Sleep is for commies
The most insulting part about being up this late is that the cats insist on tearing around the fucking house. It's like they see me here trapped at this computer and have to flaunt that they're able to 1) run around in the house in the first place, and 2) muster up the energy to run around said house at four in the fucking morning.I still have to write three pages for my script. It's a romantic comedy. It's the worst thing ever. I hate myself.
Gahd do they have to be so loud?? AND THERE'S NOTHING IN THAT CUPBOARD SO STOP TRYING TO OPEN IT!!! Yeesh. Some people. Dammit, cats. What happened to you? I liked your old stuff so much better.
3 Comments:
I'm sure you're probably done with your project, but I was just thinking only the other day how great a movie it would make for two cannibals to fall in love and, in the end, consummate their love by simultaneously eating each other from the feet up.

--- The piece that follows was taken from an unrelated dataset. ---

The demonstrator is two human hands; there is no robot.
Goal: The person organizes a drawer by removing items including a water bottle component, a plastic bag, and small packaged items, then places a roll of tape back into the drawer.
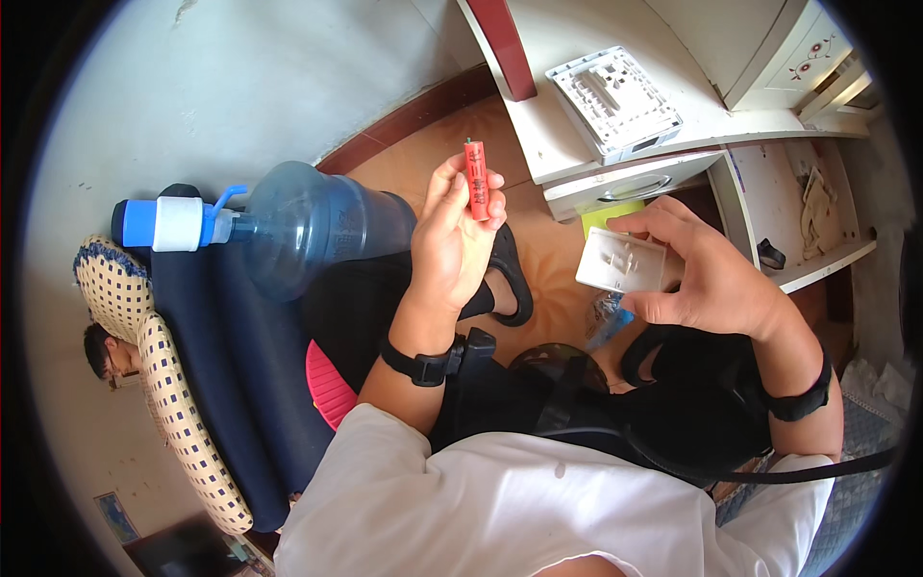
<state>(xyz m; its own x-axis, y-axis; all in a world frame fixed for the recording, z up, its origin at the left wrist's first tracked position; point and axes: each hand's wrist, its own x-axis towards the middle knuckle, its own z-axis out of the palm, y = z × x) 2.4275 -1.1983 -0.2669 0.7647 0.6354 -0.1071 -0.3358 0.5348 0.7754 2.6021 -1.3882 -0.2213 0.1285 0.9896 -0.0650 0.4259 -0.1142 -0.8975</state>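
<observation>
My left hand [454, 238] holds a red firecracker [477, 189] upright between thumb and fingers. Black writing runs along its tube, and a short green fuse sticks out of the top. Off to the right, my right hand [703, 267] grips a small white plastic cover [613, 261] by its edges, thumb below and fingers above. Its hollow side faces me and shows several small posts. Behind the cover lies something flat and yellow-green [602, 215], partly hidden.
A white plastic case [620, 108] lies on the white desk [537, 137]. Beneath stands an open drawer [779, 180]. To the left, a large blue water bottle [332, 223] with a pump rests on a navy sofa [223, 346]. A clear plastic bag [606, 317] is on the floor. A person [115, 353] shows far left.
</observation>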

Hey Drew, didn't want you to feel jealous that I commented on your roomies' blogs and not yours...oh wait, I forgot, you're not capable of feeling emotion. Well, regardless, don't combine those last two comments and eat your cats in a love ritual. keep it real homey. peace.
Danno-
That's the most romantic thing I've ever heard.
B-
I may post a little bit of it, but I'm serious about it being awful. I don't even think Cusack could save it.
Adam-
You should make your blog more Fear and Loathing-esque so that you can earn that username.